In that subgroup, the mean change in BCVA at week 12 compared to baseline was 8.6 letters for OPT-302 plus Eylea and five letters in patients who continued on Eylea monotherapy. The proportion of patients in the subgroup gaining 10 or more and 15 or more letters from baseline to week 12 was 50% and 16.7% in the OPT-302 combination group, respectively, and 0% for both parameters in the Eylea control.

The percentage of patients losing one or more letters from baseline to week 12 was 8.3% in the OPT-302 plus Eylea group, and 12.5% for the Eylea control.
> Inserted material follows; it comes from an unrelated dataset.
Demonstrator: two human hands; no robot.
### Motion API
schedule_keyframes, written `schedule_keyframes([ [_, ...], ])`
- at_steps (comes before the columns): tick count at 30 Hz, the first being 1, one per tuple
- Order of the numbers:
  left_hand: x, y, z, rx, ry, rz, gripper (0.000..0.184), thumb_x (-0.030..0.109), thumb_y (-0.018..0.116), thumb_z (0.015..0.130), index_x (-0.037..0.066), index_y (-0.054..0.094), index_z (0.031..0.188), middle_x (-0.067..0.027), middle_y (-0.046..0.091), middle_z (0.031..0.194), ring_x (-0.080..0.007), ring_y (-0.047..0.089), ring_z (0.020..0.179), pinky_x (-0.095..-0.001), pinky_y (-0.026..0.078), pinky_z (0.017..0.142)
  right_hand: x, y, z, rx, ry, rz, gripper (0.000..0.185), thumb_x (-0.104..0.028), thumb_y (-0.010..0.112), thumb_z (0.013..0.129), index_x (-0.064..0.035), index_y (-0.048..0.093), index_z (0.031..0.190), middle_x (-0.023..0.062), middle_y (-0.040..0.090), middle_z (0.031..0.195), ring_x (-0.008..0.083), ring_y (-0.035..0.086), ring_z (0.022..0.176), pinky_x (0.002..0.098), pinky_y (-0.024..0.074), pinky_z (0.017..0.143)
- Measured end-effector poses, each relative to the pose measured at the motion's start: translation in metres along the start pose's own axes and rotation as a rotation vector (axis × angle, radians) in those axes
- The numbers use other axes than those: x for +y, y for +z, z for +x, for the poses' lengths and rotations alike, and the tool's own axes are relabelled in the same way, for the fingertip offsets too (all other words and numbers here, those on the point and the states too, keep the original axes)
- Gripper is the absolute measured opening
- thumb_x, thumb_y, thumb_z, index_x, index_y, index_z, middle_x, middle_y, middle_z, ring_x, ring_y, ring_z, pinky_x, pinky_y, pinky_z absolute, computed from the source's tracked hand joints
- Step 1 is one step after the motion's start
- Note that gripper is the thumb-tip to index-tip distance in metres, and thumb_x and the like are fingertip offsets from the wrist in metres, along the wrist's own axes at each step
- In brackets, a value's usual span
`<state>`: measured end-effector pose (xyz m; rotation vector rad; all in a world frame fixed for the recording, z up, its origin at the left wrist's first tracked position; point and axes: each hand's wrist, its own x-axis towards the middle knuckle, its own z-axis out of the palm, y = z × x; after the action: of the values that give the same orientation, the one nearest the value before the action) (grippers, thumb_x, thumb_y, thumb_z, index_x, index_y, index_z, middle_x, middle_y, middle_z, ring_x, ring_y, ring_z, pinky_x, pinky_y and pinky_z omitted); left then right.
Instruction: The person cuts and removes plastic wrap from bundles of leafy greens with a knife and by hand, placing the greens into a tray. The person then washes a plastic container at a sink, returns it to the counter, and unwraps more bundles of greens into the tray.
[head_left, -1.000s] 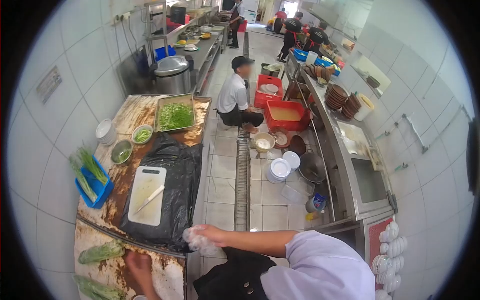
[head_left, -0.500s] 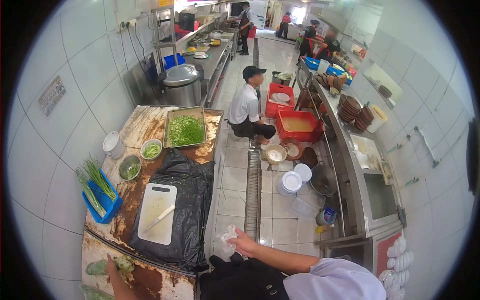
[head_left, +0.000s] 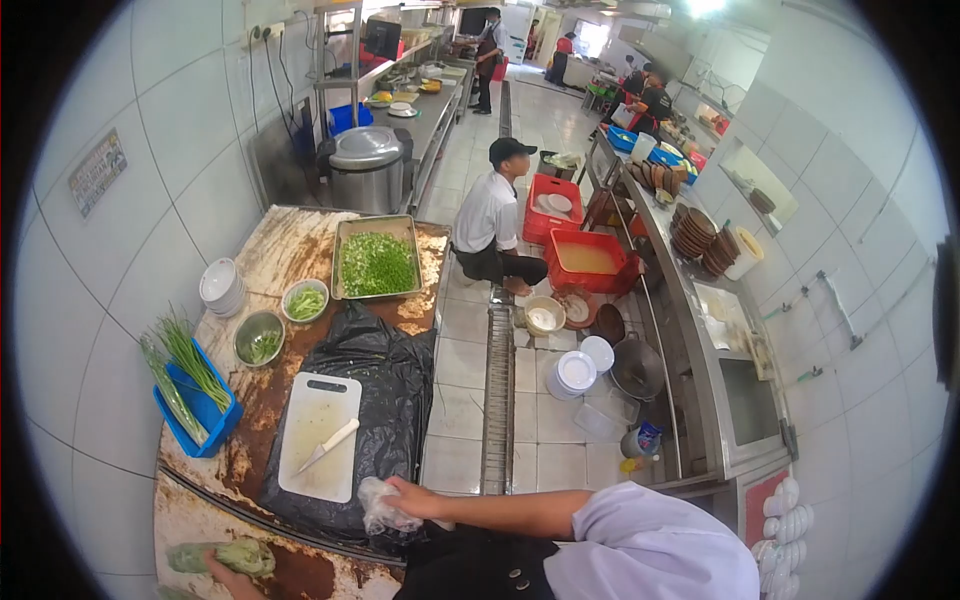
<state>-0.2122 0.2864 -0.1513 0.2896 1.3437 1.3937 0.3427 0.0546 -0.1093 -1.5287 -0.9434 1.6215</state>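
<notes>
My right hand grips a crumpled clear plastic bag over the near right edge of the black plastic sheet. At the lower left, my left hand is closed on a pale green leafy vegetable bundle, which seems wrapped in clear plastic. Part of that hand is cut off by the bottom of the view. On the black sheet lies a white cutting board, and a knife with a white handle rests diagonally across it.
Chopped green onions fill a metal tray. A blue bin holds long green onions, beside a steel bowl and a white bowl. A person squats near red tubs. Stacked white plates stand on the floor.
My right hand has moved left with the plastic bag, from above the floor to the table's edge. My left hand stays on the leafy bundle, which has shifted slightly. The view has tilted a little.
</notes>
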Motion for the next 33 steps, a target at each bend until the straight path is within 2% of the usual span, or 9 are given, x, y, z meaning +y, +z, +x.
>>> schedule_keyframes([
  [8,0.055,0.051,-0.217,-0.002,0.106,-0.182,0.070,0.051,0.059,0.094,-0.001,0.059,0.141,-0.0164,0.064,0.133,-0.0339,0.063,0.118,-0.0506,0.053,0.098,-0.030,0.077,0.028,-0.461,-0.565,-0.602,0.081,-0.048,0.068,0.101,-0.0023,0.038,0.161,0.0284,0.058,0.140,0.0426,0.056,0.133,0.0494,0.0443,0.114],
  [10,0.056,0.021,-0.233,-0.137,0.095,-0.214,0.077,0.054,0.058,0.093,0.000,0.055,0.148,-0.0160,0.060,0.141,-0.0340,0.060,0.125,-0.0492,0.051,0.102,-0.028,0.082,0.042,-0.445,-0.754,-0.647,0.067,-0.041,0.073,0.098,0.0013,0.056,0.146,0.0260,0.062,0.136,0.0429,0.059,0.129,0.0482,0.0468,0.112],
  [11,0.052,0.022,-0.247,0.073,0.118,-0.249,0.076,0.050,0.060,0.093,0.000,0.053,0.150,-0.0164,0.062,0.140,-0.0340,0.061,0.123,-0.0483,0.050,0.103,-0.040,0.082,0.042,-0.388,-0.773,-0.707,0.059,-0.037,0.073,0.097,0.0014,0.059,0.140,0.0248,0.063,0.135,0.0428,0.061,0.127,0.0488,0.0488,0.110],
  [15,0.027,0.037,-0.296,-0.159,0.205,-0.544,0.074,0.051,0.056,0.101,0.000,0.047,0.154,-0.0174,0.068,0.125,-0.0288,0.069,0.106,-0.0445,0.058,0.094,-0.118,0.060,0.041,-0.190,-0.648,-0.779,0.039,-0.021,0.071,0.095,-0.0034,0.064,0.129,0.0230,0.065,0.127,0.0438,0.061,0.124,0.0486,0.0501,0.107],
  [21,-0.034,0.051,-0.343,-0.309,0.129,-0.717,0.081,0.063,0.051,0.103,0.012,0.038,0.164,-0.0155,0.069,0.115,-0.0315,0.071,0.100,-0.0518,0.061,0.088,-0.107,0.006,0.135,0.188,-0.570,-1.244,0.037,-0.017,0.072,0.087,-0.0085,0.068,0.123,0.0180,0.065,0.125,0.0391,0.063,0.115,0.0515,0.0511,0.100],
  [26,-0.073,0.045,-0.351,-0.452,-0.017,-0.711,0.080,0.065,0.048,0.103,0.016,0.037,0.165,-0.0168,0.070,0.114,-0.0330,0.069,0.099,-0.0566,0.058,0.087,-0.101,-0.020,0.168,0.025,-0.596,-1.516,0.032,-0.022,0.072,0.093,-0.0103,0.071,0.123,0.0140,0.068,0.123,0.0335,0.064,0.119,0.0503,0.0519,0.098],
  [29,-0.086,0.054,-0.353,-0.490,-0.085,-0.621,0.077,0.065,0.048,0.103,0.022,0.036,0.166,-0.0133,0.070,0.111,-0.0313,0.069,0.094,-0.0530,0.058,0.084,-0.077,-0.030,0.156,0.059,-0.623,-1.228,0.029,-0.020,0.065,0.099,-0.0048,0.068,0.123,0.0221,0.066,0.123,0.0430,0.065,0.116,0.0505,0.0513,0.103],
  [31,-0.076,0.090,-0.376,-0.258,-0.084,-0.606,0.067,0.064,0.051,0.103,0.008,0.057,0.140,-0.0157,0.069,0.109,-0.0337,0.067,0.086,-0.0491,0.058,0.078,-0.083,-0.023,0.126,0.097,-0.345,-1.004,0.025,-0.019,0.061,0.102,-0.0032,0.059,0.122,0.0283,0.064,0.122,0.0472,0.063,0.117,0.0539,0.0505,0.099],
  [33,-0.065,0.123,-0.388,-0.160,-0.087,-0.513,0.064,0.065,0.052,0.102,0.007,0.059,0.129,-0.0145,0.069,0.107,-0.0306,0.067,0.086,-0.0464,0.057,0.078,-0.082,-0.027,0.094,0.083,-0.357,-0.778,0.025,-0.022,0.059,0.105,-0.0036,0.053,0.122,0.0301,0.067,0.109,0.0507,0.065,0.108,0.0575,0.0508,0.091],
])
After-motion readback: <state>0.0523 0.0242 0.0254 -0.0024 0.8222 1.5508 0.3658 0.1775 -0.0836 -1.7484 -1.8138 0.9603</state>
“That is really important data for us because it says that for patients maxing out on Eylea, which is the best drug in its class, those patients who received our drug in addition to Eylea could see better,” Baldwin explained. “Comparatively, the Eylea group didn’t do that well, so that would suggest that our drug is having an additive benefit.”

The trial provides a data package that shows the drug is safe in combination with Eylea, which gives Opthea more options for its next series of studies in wet AMD and DME.

“We now have a drug that is effective in an additional indication in DME, which makes the molecule more commercially attractive,” she said.

Opthea announced positive phase IIb results in August 2019 that demonstrated that OPT-302 combination therapy met the primary endpoint of superiority in mean visual acuity gain at 24 weeks compared to Lucentis (ranibizumab, Roche Holding Inc./Novartis AG) monotherapy in treatment-naïve patients with wet AMD.

About half of patients receiving VEGF-A therapies for wet AMD are considered nonresponders, Baldwin said, noting that OPT-302 blocks VEGF-C and VEGF-D, which cause vessels to grow and leak and are hallmarks of wet AMD disease progression.

Combination therapy of OPT-302 and a VEGF-A inhibitor achieves more complete blockage of members of the VEGF family, blocking mechanisms contributing to suboptimal responses to selective VEGF-A inhibitors and has the potential to improve vision outcomes by more completely inhibiting the pathways involved in disease progression.

Opthea raised AU$50 million (US$35 million) in December 2019 in a private placement to advance OPT-302 to phase III trials in wet AMD, and the funds raised were used to manufacture the compound for two concurrent phase III pivotal trials.

Baldwin said the phase III program is still in the planning stages, and the company has an end-of-phase-II meeting scheduled with the FDA for the third quarter.

Opthea’s shares on Australia’s Securities Exchange (ASX:OPT) were down 9.2%, trading at AU$3.05 per share. The company has a market cap of AU$904 million.